[Entries taken from a collection]
____

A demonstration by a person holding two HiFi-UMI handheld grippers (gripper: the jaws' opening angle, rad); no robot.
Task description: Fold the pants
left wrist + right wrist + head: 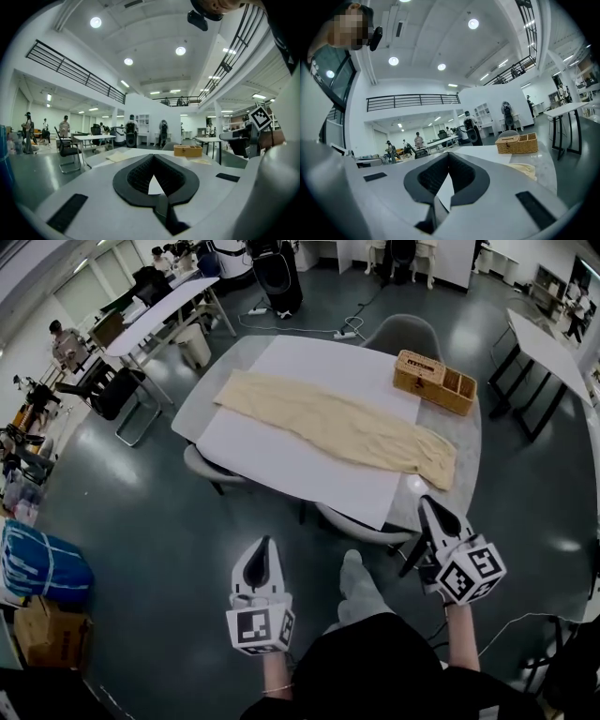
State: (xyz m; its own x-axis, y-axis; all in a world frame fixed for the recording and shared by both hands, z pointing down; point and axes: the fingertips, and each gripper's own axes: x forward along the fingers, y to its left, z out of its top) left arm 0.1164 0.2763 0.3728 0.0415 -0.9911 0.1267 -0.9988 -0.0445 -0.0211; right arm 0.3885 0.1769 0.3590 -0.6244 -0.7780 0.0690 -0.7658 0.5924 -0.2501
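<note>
**Pants** [337, 427]: pale yellow, laid out flat and full length on a white sheet [281, 465] that covers most of the grey table [471, 442]. The long axis runs slantwise, from the far left of the sheet to the near right corner of the table. Which end is the waist cannot be told. No fold has been made yet.

**Wicker basket** [434, 381]: on the far right part of the table, beyond the pants and apart from them.

**Left gripper** [265, 545]: fingers drawn together with nothing between them. It is held level over the floor, short of the table's near edge and well apart from the cloth.

**Right gripper** [427, 504]: fingers likewise closed and empty. It is just short of the table's near right rim.

**Governing relation:** the pants lie ahead of both grippers and crosswise to them. The near right end of the cloth is closest to the right gripper. The far left end is a long reach from the left gripper. By judgement, both pairs of fingers must open before either end can be taken.

**Chairs** [208, 470]: tucked under the near side of the table.
</note>
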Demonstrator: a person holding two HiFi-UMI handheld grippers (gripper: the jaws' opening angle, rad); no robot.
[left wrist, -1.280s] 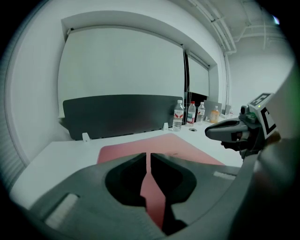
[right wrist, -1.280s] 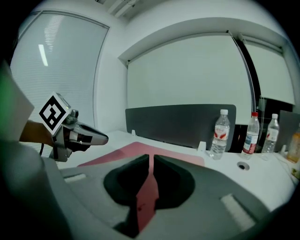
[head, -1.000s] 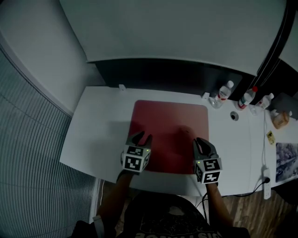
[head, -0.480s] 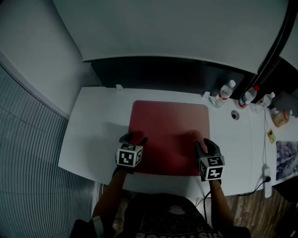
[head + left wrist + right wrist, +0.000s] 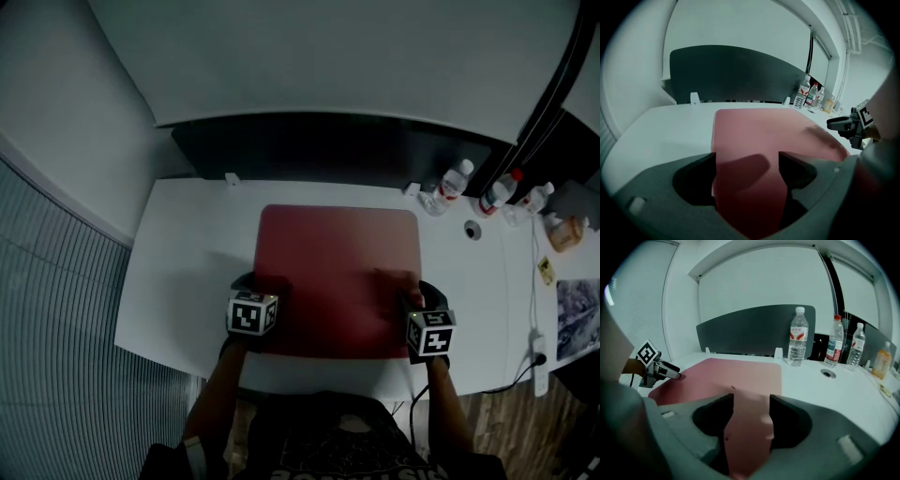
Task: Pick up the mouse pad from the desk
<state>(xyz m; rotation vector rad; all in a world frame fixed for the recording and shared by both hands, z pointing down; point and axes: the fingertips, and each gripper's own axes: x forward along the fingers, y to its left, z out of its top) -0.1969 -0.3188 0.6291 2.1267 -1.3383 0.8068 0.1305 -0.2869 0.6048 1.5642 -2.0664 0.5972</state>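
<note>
White desk, red mouse pad, dark partition

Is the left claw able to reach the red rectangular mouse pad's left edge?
Probably yes: the left claw, its jaws just opening, stands at the left edge of the red mouse pad; nothing blocks it.

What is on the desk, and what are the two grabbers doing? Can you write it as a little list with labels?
desk: white, long
mouse pad: red, lying flat mid-desk
left gripper: over the pad's near left corner; jaws open, have just been opening; pad shows in the gap, not pinched
right gripper: over the pad's near right corner; jaws open, have just been opening; pad shows in the gap, not pinched
bottles: three, far right of the desk
picked up: not yet
</note>
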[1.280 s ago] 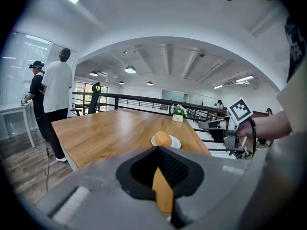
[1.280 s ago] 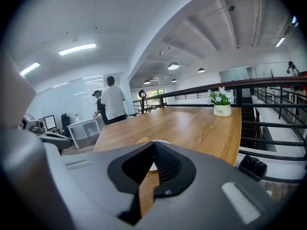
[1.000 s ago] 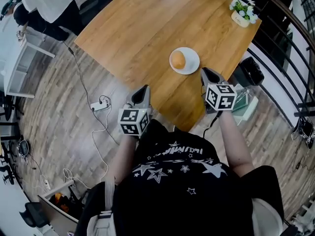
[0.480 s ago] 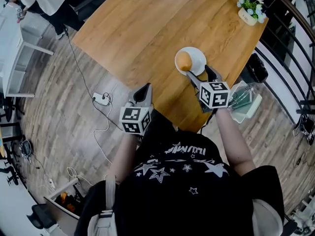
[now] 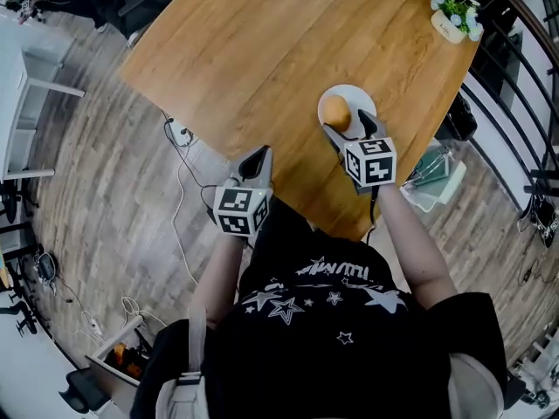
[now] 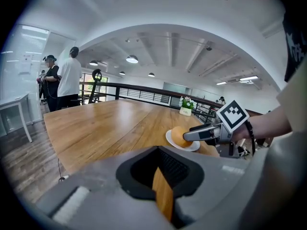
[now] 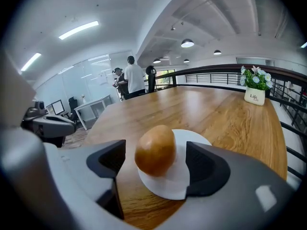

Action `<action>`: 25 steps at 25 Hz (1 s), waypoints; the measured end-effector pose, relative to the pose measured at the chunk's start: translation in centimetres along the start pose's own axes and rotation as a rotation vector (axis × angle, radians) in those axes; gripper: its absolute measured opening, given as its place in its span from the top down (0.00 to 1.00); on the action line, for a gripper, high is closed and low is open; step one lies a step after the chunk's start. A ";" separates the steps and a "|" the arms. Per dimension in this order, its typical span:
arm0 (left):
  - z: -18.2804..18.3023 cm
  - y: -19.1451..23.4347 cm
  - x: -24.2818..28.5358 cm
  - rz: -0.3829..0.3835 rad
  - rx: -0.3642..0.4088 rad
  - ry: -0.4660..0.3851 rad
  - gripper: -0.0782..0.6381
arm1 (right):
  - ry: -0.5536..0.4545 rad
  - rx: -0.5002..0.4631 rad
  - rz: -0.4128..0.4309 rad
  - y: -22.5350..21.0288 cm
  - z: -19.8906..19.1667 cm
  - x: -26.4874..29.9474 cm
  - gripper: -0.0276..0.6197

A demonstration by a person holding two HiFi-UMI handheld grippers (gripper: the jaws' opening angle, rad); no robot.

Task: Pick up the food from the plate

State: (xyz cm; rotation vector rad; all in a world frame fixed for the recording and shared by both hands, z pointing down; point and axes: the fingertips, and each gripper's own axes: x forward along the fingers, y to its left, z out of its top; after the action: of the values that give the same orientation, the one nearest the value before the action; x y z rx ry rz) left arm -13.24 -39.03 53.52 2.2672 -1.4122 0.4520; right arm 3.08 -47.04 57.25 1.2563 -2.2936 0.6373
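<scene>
Two grippers: both are held out ahead of the person, one in each hand.
Right gripper [image 5: 348, 127]: at the plate, its jaws opening – they stand wide apart with the bun between them. The pads are clear of it (the right gripper view shows a gap on both sides).
Left gripper [image 5: 255, 161]: jaws drawn together, with nothing held between them. It hangs at the table's near edge, well apart from the plate and pointing across the tabletop.
Bun [image 5: 335, 110]: the food – round, golden-brown and smooth. It rests on the plate, toward the plate's left side in the head view, and is not lifted.
Plate [image 5: 356, 93]: small, white and round. It lies flat on the table close to the near right edge, and its near rim sits under the right gripper's tips.
Table [image 5: 262, 51]: large wooden top, bare except for the plate and the plant.
Plant [image 5: 454, 11]: green leaves and pale flowers in a small white pot with print on it. It stands at the far right corner, well apart from the plate.
Floor [image 5: 96, 199]: grey-brown planks, with a white cable [image 5: 179, 208] trailing beside the table.
Background: two people [image 6: 62, 83] stand beyond the table's far left end (seen small in both gripper views), and a dark railing [image 5: 511, 77] runs along the right.
</scene>
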 end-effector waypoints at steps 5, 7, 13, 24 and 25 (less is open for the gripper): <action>-0.5 0.6 0.9 -0.009 -0.011 0.014 0.89 | 0.045 -0.019 -0.030 -0.5 -0.4 1.7 0.36; -0.7 0.6 1.2 -0.016 -0.014 0.019 0.89 | 0.058 -0.021 -0.040 -0.7 -0.6 2.0 0.36; -1.2 -0.1 1.5 -0.031 -0.015 0.029 0.89 | 0.094 -0.028 -0.044 -0.7 -1.2 2.7 0.40; -1.4 -0.7 0.6 -0.011 -0.012 0.025 0.89 | 0.077 -0.035 -0.032 -0.8 -0.9 2.2 0.48; -1.5 -0.9 0.4 -0.008 -0.012 0.023 0.89 | 0.072 -0.033 -0.032 -0.8 -0.8 2.0 0.48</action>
State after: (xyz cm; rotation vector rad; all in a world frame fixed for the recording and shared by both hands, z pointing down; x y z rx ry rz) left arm -12.35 -38.23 54.79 2.2509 -1.3903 0.4645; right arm 2.98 -48.27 59.15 1.2323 -2.2125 0.6209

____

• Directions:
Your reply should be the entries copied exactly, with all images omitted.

• Solution:
A demonstration by a person holding two HiFi-UMI handheld grippers (gripper: the jaws' opening angle, rad); no robot.
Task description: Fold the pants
left wrist + right wrist + head: 
State: (xyz m; its own x-axis, y-axis; all in a world frame fixed for the recording and shared by both hands, z pointing down; point and axes: the fingertips, and each gripper's own axes: x forward along the fingers, y to its left, z out of its top) left arm 0.1164 0.2763 0.3728 0.0415 -0.9911 0.1267 -0.9988 -0.0445 -0.0211; right arm 0.3885 0.1769 0.3590 -0.6244 -0.7780 0.0690 -0.7658 0.5924 -0.2501
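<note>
**Pants** [337, 427]: pale yellow, laid out flat and full length on a white sheet [281, 465] that covers most of the grey table [471, 442]. The long axis runs slantwise, from the far left of the sheet to the near right corner of the table. Which end is the waist cannot be told. No fold has been made yet.

**Wicker basket** [434, 381]: on the far right part of the table, beyond the pants and apart from them.

**Left gripper** [265, 545]: fingers drawn together with nothing between them. It is held level over the floor, short of the table's near edge and well apart from the cloth.

**Right gripper** [427, 504]: fingers likewise closed and empty. It is just short of the table's near right rim.

**Governing relation:** the pants lie ahead of both grippers and crosswise to them. The near right end of the cloth is closest to the right gripper. The far left end is a long reach from the left gripper. By judgement, both pairs of fingers must open before either end can be taken.

**Chairs** [208, 470]: tucked under the near side of the table.
</note>
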Demonstrator: a person holding two HiFi-UMI handheld grippers (gripper: the jaws' opening angle, rad); no robot.
[left wrist, -1.280s] 
[right wrist, -1.280s] 
[head, -1.000s] 
[head, -0.480s] 
[head + left wrist + right wrist, +0.000s] 
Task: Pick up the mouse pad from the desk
<state>(xyz m; rotation vector rad; all in a world frame fixed for the recording and shared by both hands, z pointing down; point and axes: the fingertips, and each gripper's own axes: x forward along the fingers, y to its left, z out of its top) -0.1969 -0.3188 0.6291 2.1267 -1.3383 0.8068 0.1305 -0.2869 0.6048 1.5642 -2.0664 0.5972</state>
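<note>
White desk, red mouse pad, dark partition

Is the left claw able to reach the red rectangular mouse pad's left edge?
Probably yes: the left claw, its jaws just opening, stands at the left edge of the red mouse pad; nothing blocks it.

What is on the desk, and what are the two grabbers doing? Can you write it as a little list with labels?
desk: white, long
mouse pad: red, lying flat mid-desk
left gripper: over the pad's near left corner; jaws open, have just been opening; pad shows in the gap, not pinched
right gripper: over the pad's near right corner; jaws open, have just been opening; pad shows in the gap, not pinched
bottles: three, far right of the desk
picked up: not yet
</note>
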[1.280 s ago] 
[1.280 s ago] 
[1.000 s ago] 
[0.480 s ago] 
[now] 
[now] 
[now] 

Action `<action>`: 25 steps at 25 Hz (1 s), waypoints; the measured end-effector pose, relative to the pose measured at the chunk's start: translation in centimetres along the start pose's own axes and rotation as a rotation vector (axis × angle, radians) in those axes; gripper: its absolute measured opening, given as its place in its span from the top down (0.00 to 1.00); on the action line, for a gripper, high is closed and low is open; step one lies a step after the chunk's start. A ";" separates the steps and a "|" the arms. Per dimension in this order, its typical span:
arm0 (left):
  - z: -18.2804..18.3023 cm
  - y: -19.1451..23.4347 cm
  - x: -24.2818..28.5358 cm
  - rz: -0.3829..0.3835 rad
  - rx: -0.3642..0.4088 rad
  - ry: -0.4660..0.3851 rad
  - gripper: -0.0782..0.6381
arm1 (right):
  - ry: -0.5536..0.4545 rad
  - rx: -0.5002..0.4631 rad
  - rz: -0.4128..0.4309 rad
  - y: -22.5350..21.0288 cm
  - z: -19.8906..19.1667 cm
  - x: -26.4874..29.9474 cm
  - gripper: -0.0276..0.6197

A demonstration by a person holding two HiFi-UMI handheld grippers (gripper: the jaws' opening angle, rad); no robot.

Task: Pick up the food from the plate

State: (xyz cm; rotation vector rad; all in a world frame fixed for the recording and shared by both hands, z pointing down; point and axes: the fingertips, and each gripper's own axes: x forward along the fingers, y to its left, z out of its top; after the action: of the values that give the same orientation, the one nearest the value before the action; x y z rx ry rz) left arm -13.24 -39.03 53.52 2.2672 -1.4122 0.4520; right arm 3.08 -47.04 57.25 1.2563 -2.2936 0.6373
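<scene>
Two grippers: both are held out ahead of the person, one in each hand.
Right gripper [image 5: 348, 127]: at the plate, its jaws opening – they stand wide apart with the bun between them. The pads are clear of it (the right gripper view shows a gap on both sides).
Left gripper [image 5: 255, 161]: jaws drawn together, with nothing held between them. It hangs at the table's near edge, well apart from the plate and pointing across the tabletop.
Bun [image 5: 335, 110]: the food – round, golden-brown and smooth. It rests on the plate, toward the plate's left side in the head view, and is not lifted.
Plate [image 5: 356, 93]: small, white and round. It lies flat on the table close to the near right edge, and its near rim sits under the right gripper's tips.
Table [image 5: 262, 51]: large wooden top, bare except for the plate and the plant.
Plant [image 5: 454, 11]: green leaves and pale flowers in a small white pot with print on it. It stands at the far right corner, well apart from the plate.
Floor [image 5: 96, 199]: grey-brown planks, with a white cable [image 5: 179, 208] trailing beside the table.
Background: two people [image 6: 62, 83] stand beyond the table's far left end (seen small in both gripper views), and a dark railing [image 5: 511, 77] runs along the right.
</scene>
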 end-effector waypoints at steps 5, 7, 13, 24 and 25 (less is open for the gripper): <action>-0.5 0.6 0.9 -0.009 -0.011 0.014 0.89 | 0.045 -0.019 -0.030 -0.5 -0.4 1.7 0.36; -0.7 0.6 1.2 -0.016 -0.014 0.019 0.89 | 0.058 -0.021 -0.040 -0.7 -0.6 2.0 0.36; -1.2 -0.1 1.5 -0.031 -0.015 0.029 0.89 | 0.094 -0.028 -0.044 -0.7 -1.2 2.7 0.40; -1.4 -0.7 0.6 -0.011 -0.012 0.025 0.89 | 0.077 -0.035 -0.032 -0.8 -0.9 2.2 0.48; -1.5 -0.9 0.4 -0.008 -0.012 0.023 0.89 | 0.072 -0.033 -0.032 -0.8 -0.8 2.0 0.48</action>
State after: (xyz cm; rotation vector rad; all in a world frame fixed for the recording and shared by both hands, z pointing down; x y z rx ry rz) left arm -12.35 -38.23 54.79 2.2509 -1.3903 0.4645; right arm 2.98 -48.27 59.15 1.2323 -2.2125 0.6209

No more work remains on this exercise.